しかし、血も涙も無い言い方をすれば、 いずれ払うべき消費者から預かった消費税を自分のために使い込んでいるだけです。借りたお金を使い込んだら、あとで困るのは当然です。

5000億円以上の消費税滞納が問題になっているといわれています。しかし、個人事業主が支払わなければならないお金は消費税の他にも、健康保険料、国民年金、水道代などいろいろあります。

生きていくためにぎりぎりの生活をしてお金が足りなくなって、どれをやむなく未納にして生きていくかという選択を迫られたときに、消費税滞納という選択をしたというだけです。ましてや、消費税は消費者から預かったお金です。お金にマジックで名前を書いて保管しておくわけにもいかないので、手元にあるお金が何のお金だったのかを忘れてしまっているのです。
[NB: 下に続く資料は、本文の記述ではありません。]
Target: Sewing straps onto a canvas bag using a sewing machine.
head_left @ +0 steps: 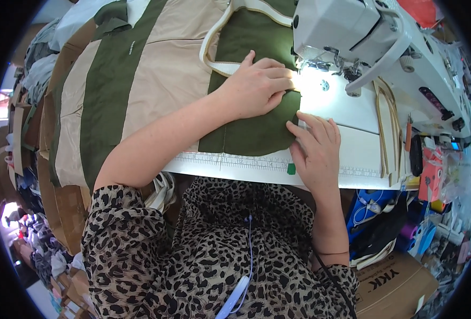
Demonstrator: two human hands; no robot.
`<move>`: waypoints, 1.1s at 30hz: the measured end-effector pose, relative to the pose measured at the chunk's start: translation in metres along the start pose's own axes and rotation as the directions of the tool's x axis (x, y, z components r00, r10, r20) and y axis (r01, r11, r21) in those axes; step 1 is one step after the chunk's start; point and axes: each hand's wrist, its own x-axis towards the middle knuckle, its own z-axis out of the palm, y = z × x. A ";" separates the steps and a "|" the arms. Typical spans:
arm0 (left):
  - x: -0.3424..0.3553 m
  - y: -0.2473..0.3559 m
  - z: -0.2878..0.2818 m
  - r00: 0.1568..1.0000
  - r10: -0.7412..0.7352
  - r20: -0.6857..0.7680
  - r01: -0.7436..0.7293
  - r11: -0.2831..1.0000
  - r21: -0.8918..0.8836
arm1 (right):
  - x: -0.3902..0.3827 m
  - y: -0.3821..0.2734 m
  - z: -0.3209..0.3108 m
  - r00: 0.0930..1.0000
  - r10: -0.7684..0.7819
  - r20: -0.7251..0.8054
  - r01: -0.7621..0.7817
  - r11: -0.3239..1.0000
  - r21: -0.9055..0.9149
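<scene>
Dark green cloth (257, 130) with a curved edge lies on the white sewing table. My left hand (262, 87) rests on it, fingers stretched toward the lit needle area and thumb tucked below; its fingertips fade into the glare. A white strip with tan edging (209, 50) loops over the cloth and runs under that hand. At the cloth's right edge, my right hand (318, 146) lies with its fingers apart, fingertips touching the border. The white sewing machine (336, 32) stands just beyond both hands. Its needle and presser foot are hard to make out in the glare.
A printed ruler strip (235, 161) follows the table's front edge, with a small green piece (291, 168) on it. More edged strips (387, 127) and an orange-handled tool (408, 133) lie at right. Beige and green panels (163, 80) spread left toward a cardboard box (60, 212).
</scene>
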 end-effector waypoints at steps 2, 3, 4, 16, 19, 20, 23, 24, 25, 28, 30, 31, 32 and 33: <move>-0.002 0.002 0.000 1.000 0.006 -0.007 -0.006 1.000 -0.010 | -0.003 -0.001 0.000 1.000 0.002 -0.005 -0.002 1.000 0.010; -0.003 0.002 0.000 1.000 0.003 -0.006 -0.003 1.000 -0.007 | -0.003 -0.001 0.000 1.000 0.001 -0.011 -0.001 1.000 0.007; -0.003 0.003 -0.001 1.000 0.004 0.000 -0.004 1.000 -0.007 | -0.005 -0.001 0.000 1.000 -0.004 -0.008 0.004 1.000 0.008; 0.022 -0.019 0.005 1.000 -0.022 -0.016 0.022 1.000 0.009 | 0.006 -0.001 0.001 0.997 0.075 -0.001 -0.075 0.995 -0.059; 0.024 -0.020 0.008 0.999 -0.002 -0.045 0.003 1.000 0.031 | 0.006 -0.001 0.002 0.994 0.109 0.003 -0.109 0.992 -0.066; 0.025 -0.020 0.009 0.998 0.005 -0.060 -0.005 1.000 0.007 | 0.006 -0.001 0.002 0.995 0.105 -0.003 -0.104 0.992 -0.068; 0.024 -0.020 0.013 0.996 0.026 -0.088 -0.023 0.999 0.029 | 0.005 0.000 0.002 0.994 0.104 -0.020 -0.105 0.992 -0.065; 0.023 -0.020 0.015 0.996 0.017 -0.087 -0.015 1.000 0.026 | 0.004 0.001 0.002 0.995 0.095 -0.025 -0.096 0.994 -0.056; 0.021 -0.017 0.012 0.998 0.011 -0.068 -0.008 0.999 0.040 | 0.003 0.002 0.003 0.994 0.106 -0.032 -0.107 0.992 -0.065; 0.019 -0.016 0.017 0.994 0.004 -0.108 0.003 0.998 0.062 | 0.001 0.004 0.005 0.996 0.085 -0.039 -0.087 0.995 -0.052; 0.024 -0.016 0.017 0.997 0.005 -0.080 0.002 0.996 0.089 | 0.000 0.005 0.005 0.994 0.098 -0.055 -0.101 0.993 -0.054; 0.025 -0.017 0.018 0.997 -0.015 -0.081 0.020 0.998 0.068 | 0.000 0.005 0.005 0.992 0.106 -0.061 -0.109 0.993 -0.045; 0.026 -0.018 0.019 0.996 -0.036 -0.081 0.040 0.998 0.048 | 0.002 0.005 0.005 0.993 0.098 -0.066 -0.101 0.994 -0.044; 0.026 -0.020 0.017 0.995 -0.039 -0.087 0.045 0.997 0.058 | 0.004 0.005 0.005 0.994 0.092 -0.065 -0.095 0.995 -0.034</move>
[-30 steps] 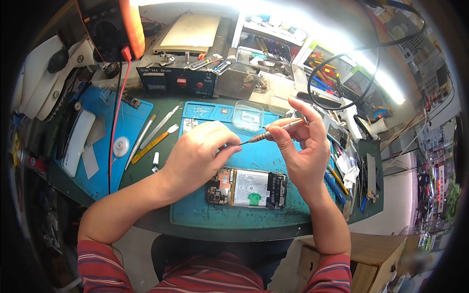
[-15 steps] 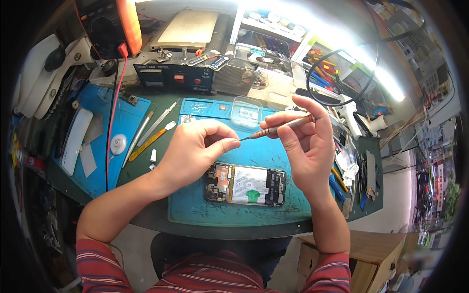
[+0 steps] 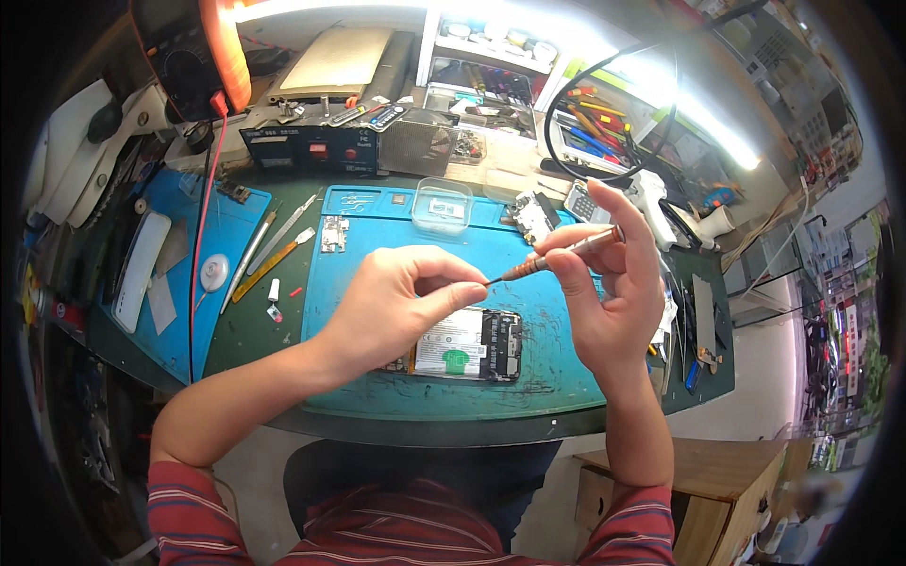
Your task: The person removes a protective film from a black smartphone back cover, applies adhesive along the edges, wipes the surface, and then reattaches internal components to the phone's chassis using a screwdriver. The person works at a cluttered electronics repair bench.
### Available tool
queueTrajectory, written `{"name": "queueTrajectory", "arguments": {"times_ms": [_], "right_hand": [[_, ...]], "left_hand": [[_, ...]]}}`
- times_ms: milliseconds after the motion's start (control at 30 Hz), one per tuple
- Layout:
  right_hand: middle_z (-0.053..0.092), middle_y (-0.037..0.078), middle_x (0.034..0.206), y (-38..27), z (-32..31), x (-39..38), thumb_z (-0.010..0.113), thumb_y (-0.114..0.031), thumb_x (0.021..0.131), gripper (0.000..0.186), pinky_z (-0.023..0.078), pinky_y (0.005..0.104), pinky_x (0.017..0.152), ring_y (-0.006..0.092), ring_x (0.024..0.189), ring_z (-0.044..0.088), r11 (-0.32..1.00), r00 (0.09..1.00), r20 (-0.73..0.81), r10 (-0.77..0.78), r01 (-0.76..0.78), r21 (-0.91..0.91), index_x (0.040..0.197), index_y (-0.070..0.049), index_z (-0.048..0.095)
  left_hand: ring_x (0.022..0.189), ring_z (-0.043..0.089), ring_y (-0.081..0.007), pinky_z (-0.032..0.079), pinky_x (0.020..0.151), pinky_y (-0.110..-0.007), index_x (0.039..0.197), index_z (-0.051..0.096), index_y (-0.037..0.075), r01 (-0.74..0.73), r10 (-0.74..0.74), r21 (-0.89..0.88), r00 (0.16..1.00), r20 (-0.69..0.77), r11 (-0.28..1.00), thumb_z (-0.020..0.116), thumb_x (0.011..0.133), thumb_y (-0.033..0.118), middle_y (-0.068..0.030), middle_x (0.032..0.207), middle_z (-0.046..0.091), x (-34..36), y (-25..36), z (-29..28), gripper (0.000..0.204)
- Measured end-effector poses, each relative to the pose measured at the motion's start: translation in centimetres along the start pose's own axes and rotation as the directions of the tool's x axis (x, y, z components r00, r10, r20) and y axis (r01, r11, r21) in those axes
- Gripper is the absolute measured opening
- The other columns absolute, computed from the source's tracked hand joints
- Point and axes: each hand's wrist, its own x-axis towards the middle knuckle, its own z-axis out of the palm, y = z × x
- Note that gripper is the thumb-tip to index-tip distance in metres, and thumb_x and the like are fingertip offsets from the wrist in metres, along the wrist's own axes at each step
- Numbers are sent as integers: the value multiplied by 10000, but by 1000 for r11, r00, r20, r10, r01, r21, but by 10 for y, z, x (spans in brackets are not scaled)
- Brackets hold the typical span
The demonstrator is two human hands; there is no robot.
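In my right hand (image 3: 618,292) is a slim brown-and-silver screwdriver (image 3: 566,253), held between thumb and fingers and angled down to the left. My left hand (image 3: 401,297) is closed in a pinch at the screwdriver's tip; anything small between those fingertips is hidden. Below the hands an opened phone (image 3: 500,344) lies on the blue work mat (image 3: 406,401), its white battery with a green mark showing. My left hand and wrist cover the phone's left part. A small circuit board (image 3: 333,234) lies at the mat's upper left, and a clear plastic box (image 3: 442,206) sits along its far side.
Left of the mat lie an orange-handled blade tool (image 3: 274,263), a small white cap (image 3: 274,289) and a second blue mat (image 3: 226,226). A blue-black powered device (image 3: 311,149) stands behind, beside an orange-edged multimeter (image 3: 189,61). A black cable (image 3: 549,132) loops at the back right.
The view has shifted, so the bench appears further left. Both hands have moved right over the mat, with the screwdriver still held and its tip still at my left fingertips.
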Motion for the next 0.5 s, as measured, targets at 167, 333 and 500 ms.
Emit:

消費税の滞納が問題になっているとすれば、それは額の多い少ないではなく、「後払い年払いでそこそこの多額を一気に納付する」という納付スタイルこそが原因なのではないでしょうか。

血も涙も無い言い方をしましたが、それはあくまでお金の流れを正確に言い表した結果です。僕自身、免税事業者から課税事業者に切り替わった初年度は、高額の消費税の納税に目ん玉が飛び出ました。そのせいで毎日そうめんしか食えない日が続きました(うそ)。

ぎりぎりの利益で商売している小さな事業者は、ほんとにこの消費税納税がトドメの一撃になりうるのです。

別の方法で中小企業が守られれば

確かに、利益の少ない小さな個人事業主にはもう少し税の負担を軽くしてもらいたい気持ちもあります。「そんなの自己責任だ、儲からないお前が悪い」というのはあまりにも酷です。中小企業がこの日本という国を支えている現実からみても、もっと中小企業の負担を軽くすることが日本の発展のためになるはずです。……という意見もあります。

それについて僕がイエスとかノーとか政治的な意見を挟むことは避けますが、とにかくそういう意見も意見の一つとして尊重すべきだとは思います。

仮にその観点からみたとしても、さっきの図で預かった消費税を使い込んでいるという事実は変わりません。もし「中小企業を救うべき」と考えるなら、消費税どうこうよりも、中小企業への所得税や住民税の負担を減らすべきとか、特別な給付金を渡すべきとか、別の切り口を論拠にするのが正しいあり方ではないでしょうか。

政治的意見というのは、いろんな意見を出し合って大いに議論すべきだとは思いますが、印象操作や間違えやすい数字のマジックを使うというのは、あまり賛成できません。